Dossier : IMM-4780-21

Référence : 2022 CF 1143

[TRADUCTION FRANÇAISE]

Ottawa (Ontario), le 28 juillet 2022

En présence de monsieur le juge Ahmed

ENTRE :

LUIS CARLOS ALBARRACIN CABALLERO

demandeur

et

LE MINISTRE DE LA CITOYENNETÉ ET DE L’IMMIGRATION

défendeur

JUGEMENT ET MOTIFS

I. Aperçu

[1] Le demandeur, Luis Carlos Albarracin Caballero, sollicite le contrôle judiciaire d’une décision de la Section de la protection des réfugiés (« SPR ») datée du 15 juin 2021, mettant fin à son statut de réfugié au sens de la Convention du demandeur en application du paragraphe 108(2) de la Loi sur l’immigration et la protection des réfugiés), LC 2001, c 27 (« LIPR »). La SPR a conclu que le demandeur s’était volontairement réclamé de la protection de la Colombie.

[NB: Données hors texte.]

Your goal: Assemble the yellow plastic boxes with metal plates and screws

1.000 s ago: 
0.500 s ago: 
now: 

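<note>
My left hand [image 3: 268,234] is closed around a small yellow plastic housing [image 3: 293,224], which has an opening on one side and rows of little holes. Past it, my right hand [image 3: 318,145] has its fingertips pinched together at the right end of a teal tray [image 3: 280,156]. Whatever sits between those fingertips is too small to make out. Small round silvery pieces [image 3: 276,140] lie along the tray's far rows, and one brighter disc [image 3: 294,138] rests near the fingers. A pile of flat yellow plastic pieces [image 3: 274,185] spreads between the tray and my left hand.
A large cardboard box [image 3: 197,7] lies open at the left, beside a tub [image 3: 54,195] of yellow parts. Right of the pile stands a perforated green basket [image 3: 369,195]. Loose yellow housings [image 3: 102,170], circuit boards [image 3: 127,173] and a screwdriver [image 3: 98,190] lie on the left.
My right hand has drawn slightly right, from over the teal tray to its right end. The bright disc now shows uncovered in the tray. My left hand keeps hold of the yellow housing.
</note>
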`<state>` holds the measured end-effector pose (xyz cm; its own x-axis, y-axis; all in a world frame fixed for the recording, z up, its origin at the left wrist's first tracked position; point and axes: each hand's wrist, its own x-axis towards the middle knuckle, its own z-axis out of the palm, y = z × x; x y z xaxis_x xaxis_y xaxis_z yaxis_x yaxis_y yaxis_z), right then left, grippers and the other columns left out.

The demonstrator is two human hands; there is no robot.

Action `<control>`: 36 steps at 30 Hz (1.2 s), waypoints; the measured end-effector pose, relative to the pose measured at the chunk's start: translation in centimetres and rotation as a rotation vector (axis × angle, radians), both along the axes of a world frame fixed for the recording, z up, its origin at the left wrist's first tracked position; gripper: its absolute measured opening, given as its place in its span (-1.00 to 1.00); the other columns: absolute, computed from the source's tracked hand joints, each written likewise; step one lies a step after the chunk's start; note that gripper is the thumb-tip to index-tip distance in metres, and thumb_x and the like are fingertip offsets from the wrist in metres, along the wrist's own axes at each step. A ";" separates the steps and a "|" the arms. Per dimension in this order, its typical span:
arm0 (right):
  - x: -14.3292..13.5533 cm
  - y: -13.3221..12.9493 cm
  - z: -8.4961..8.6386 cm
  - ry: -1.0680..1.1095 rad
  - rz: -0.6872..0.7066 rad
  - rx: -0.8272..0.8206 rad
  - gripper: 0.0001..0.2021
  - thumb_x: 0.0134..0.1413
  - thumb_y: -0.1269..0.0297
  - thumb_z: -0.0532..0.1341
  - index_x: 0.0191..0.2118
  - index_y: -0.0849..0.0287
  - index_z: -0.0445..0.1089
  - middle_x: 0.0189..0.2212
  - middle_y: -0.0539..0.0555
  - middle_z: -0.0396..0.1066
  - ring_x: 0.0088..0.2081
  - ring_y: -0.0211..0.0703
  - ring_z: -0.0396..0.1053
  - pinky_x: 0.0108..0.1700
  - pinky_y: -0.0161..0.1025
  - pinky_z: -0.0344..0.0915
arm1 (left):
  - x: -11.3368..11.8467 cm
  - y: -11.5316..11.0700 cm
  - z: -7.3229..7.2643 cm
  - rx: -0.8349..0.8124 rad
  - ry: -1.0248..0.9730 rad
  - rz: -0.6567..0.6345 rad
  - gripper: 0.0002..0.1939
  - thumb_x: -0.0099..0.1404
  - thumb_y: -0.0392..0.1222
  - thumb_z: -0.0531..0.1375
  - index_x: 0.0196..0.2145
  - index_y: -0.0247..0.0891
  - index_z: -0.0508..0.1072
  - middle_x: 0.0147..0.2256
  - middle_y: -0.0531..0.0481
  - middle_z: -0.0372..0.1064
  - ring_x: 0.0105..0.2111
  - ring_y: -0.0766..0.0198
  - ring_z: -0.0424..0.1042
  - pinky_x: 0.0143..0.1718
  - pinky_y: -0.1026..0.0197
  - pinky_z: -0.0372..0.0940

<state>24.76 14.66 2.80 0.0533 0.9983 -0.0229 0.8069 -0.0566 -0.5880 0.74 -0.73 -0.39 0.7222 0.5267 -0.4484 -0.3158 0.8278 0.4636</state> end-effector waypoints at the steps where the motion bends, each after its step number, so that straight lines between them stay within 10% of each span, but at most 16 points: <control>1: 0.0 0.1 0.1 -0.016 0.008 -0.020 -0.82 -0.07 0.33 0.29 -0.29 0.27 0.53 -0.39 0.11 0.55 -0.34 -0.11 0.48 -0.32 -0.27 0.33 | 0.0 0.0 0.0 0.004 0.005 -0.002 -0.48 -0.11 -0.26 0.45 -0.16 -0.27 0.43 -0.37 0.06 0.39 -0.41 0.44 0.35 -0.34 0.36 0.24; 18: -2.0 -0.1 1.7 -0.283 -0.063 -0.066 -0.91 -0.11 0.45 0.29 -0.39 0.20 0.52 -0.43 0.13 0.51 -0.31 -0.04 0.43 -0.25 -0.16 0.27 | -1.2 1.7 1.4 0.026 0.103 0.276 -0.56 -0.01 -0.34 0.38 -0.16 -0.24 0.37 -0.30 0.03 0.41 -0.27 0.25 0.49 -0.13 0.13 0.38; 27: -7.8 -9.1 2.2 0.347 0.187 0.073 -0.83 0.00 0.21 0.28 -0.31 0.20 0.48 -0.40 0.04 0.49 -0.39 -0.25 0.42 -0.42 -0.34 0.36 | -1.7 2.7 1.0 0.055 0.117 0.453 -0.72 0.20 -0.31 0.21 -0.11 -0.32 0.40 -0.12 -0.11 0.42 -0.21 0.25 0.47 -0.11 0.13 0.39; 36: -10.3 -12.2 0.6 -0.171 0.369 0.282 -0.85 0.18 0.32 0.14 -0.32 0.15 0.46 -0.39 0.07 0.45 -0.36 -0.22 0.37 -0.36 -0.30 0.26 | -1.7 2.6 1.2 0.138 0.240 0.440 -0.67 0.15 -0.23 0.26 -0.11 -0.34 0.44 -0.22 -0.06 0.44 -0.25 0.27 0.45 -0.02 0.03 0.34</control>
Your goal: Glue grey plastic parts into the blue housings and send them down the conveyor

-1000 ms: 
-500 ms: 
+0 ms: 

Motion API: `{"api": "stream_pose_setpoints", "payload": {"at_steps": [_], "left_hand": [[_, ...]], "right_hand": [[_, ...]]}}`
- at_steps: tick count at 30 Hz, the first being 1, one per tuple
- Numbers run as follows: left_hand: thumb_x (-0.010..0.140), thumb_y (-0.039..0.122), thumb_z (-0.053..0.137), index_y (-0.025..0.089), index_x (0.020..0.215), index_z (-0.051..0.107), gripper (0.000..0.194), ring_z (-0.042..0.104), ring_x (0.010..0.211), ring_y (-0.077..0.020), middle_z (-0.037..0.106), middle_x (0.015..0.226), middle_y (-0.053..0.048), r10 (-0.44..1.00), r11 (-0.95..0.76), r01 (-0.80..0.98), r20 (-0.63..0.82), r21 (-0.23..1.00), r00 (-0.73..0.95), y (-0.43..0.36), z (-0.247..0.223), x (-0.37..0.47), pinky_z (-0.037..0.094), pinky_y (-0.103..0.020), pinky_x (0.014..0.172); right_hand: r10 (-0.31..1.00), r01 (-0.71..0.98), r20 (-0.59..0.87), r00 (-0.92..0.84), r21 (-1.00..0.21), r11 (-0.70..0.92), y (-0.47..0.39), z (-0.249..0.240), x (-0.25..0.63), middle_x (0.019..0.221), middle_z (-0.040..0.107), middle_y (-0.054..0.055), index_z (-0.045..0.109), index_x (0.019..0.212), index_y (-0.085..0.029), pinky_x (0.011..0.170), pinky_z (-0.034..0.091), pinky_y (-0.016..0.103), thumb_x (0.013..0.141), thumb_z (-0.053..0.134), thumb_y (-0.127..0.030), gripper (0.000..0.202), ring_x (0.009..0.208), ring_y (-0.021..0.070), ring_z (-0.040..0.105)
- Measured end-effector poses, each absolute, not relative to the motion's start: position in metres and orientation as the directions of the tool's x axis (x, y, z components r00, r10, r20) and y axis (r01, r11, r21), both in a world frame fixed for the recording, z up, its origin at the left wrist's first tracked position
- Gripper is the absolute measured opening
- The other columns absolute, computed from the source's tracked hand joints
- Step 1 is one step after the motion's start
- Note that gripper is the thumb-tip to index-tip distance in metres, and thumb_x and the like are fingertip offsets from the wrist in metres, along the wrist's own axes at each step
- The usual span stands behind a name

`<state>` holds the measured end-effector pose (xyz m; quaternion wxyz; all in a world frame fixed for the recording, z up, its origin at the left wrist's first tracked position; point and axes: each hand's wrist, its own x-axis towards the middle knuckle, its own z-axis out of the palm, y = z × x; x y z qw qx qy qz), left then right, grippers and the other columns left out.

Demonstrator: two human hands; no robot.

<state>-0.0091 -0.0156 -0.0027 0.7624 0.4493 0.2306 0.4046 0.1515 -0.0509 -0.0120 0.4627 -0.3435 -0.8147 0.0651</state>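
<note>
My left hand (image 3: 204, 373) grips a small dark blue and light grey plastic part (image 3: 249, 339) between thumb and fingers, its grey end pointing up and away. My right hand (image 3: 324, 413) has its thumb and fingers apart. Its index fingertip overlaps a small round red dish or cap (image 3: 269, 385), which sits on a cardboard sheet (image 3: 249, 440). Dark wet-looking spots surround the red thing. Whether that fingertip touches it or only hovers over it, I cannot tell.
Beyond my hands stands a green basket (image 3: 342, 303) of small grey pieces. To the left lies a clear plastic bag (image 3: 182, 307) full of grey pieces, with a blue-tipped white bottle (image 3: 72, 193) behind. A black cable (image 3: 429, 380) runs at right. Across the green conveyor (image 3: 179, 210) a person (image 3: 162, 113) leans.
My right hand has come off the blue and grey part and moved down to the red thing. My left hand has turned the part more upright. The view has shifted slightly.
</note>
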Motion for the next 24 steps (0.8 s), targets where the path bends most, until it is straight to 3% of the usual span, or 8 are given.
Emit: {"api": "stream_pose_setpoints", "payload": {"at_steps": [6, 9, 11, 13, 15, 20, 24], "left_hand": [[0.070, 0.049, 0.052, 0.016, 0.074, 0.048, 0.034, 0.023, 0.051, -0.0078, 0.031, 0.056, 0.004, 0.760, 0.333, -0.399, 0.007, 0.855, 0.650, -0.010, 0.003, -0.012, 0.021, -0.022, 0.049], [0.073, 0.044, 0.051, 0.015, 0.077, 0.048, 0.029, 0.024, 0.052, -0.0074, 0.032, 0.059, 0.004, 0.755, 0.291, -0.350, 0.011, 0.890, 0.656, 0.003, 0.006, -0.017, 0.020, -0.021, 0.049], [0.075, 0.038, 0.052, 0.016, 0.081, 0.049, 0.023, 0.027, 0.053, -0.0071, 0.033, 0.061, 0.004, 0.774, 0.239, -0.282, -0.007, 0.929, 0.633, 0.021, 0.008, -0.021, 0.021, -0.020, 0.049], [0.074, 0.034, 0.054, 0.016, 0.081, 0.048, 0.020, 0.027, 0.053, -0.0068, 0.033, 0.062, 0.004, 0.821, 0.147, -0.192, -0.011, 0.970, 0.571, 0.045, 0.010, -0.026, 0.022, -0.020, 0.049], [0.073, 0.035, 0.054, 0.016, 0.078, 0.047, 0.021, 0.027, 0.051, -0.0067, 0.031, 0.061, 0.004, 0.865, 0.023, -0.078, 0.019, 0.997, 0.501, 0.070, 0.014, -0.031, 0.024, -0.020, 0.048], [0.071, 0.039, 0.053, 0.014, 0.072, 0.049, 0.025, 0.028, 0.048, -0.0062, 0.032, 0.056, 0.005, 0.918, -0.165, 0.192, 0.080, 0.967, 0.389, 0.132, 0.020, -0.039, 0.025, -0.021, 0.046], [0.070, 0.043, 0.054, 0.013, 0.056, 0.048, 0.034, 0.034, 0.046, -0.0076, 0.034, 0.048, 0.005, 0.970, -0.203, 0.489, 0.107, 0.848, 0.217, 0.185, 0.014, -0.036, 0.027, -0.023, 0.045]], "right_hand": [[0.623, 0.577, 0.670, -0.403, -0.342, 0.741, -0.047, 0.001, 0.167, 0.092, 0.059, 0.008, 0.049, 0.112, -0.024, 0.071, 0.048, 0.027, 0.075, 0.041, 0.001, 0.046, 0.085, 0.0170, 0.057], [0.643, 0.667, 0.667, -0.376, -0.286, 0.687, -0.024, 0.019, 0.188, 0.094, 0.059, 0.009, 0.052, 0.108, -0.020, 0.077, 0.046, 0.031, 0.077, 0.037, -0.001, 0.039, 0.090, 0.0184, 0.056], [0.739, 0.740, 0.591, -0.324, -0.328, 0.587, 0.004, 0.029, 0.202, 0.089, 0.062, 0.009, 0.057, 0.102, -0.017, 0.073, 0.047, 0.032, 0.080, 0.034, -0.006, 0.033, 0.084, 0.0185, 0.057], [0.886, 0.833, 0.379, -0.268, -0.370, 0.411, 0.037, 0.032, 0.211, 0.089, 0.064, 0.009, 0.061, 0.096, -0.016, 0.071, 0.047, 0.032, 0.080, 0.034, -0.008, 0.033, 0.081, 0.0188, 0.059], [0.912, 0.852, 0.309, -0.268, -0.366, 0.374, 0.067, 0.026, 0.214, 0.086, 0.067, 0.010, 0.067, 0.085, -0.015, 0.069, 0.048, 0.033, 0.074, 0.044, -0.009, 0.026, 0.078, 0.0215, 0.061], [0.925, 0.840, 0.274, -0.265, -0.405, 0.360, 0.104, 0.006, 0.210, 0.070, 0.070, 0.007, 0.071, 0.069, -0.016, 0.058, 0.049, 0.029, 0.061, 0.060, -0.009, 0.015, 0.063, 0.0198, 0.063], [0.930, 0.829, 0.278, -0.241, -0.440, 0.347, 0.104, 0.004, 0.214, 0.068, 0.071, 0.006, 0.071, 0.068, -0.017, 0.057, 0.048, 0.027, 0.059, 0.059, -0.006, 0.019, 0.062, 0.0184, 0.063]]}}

[2] Le demandeur est devenu résident permanent du Canada le 10 août 2011, à la suite du succès de sa demande d’asile fondée sur la crainte d’être persécuté en Colombie par des individus liés aux Forces armées révolutionnaires de Colombie (« FARC »).

[3] Le demandeur soutient que la décision de la SPR est déraisonnable parce que la SPR a commis une erreur dans sa conclusion concernant le fait que le demandeur se soit réclamé de nouveau de la protection de son pays en indiquant que les agents de persécution étaient des acteurs non étatiques et n’a pas correctement évalué si le demandeur avait l’intention de se réclamer de nouveau de la protection de la Colombie.

[4] Pour les motifs qui suivent, j’estime que la décision de la Section de la protection des réfugiés est raisonnable. Je rejette donc la présente demande de contrôle judiciaire.

II. Les faits

A. Le demandeur

[5] Le demandeur est un citoyen de la Colombie âgé de 47 ans. Son épouse, Catherine Juliet Chacon Ceballos (« Mme Chacon »), est également citoyenne colombienne. Ensemble, ils ont un fils : Pablo Albarracin Chacon (5 ans). Le demandeur a également trois enfants adultes issus d’une relation antérieure, dont l’un a obtenu le statut de résident permanent au Canada après avoir été parrainé par le demandeur au titre de la catégorie du regroupement familial.

B. La demande d’asile du demandeur

[6] La famille du demandeur possède des terres et des biens en Colombie, dans la région de Barranquilla. Le demandeur déclare qu’en février et août 1997, que des individus liés aux FARC ont menacé sa famille, tenté d’enlever des membres de sa famille et pillé son domicile familial.

[7] En 2008, la sœur du demandeur a reçu des appels téléphoniques intimidants demandant des renseignements sur les biens de son père. Cela a poussé elle et son mari à demander l’asile au Canada.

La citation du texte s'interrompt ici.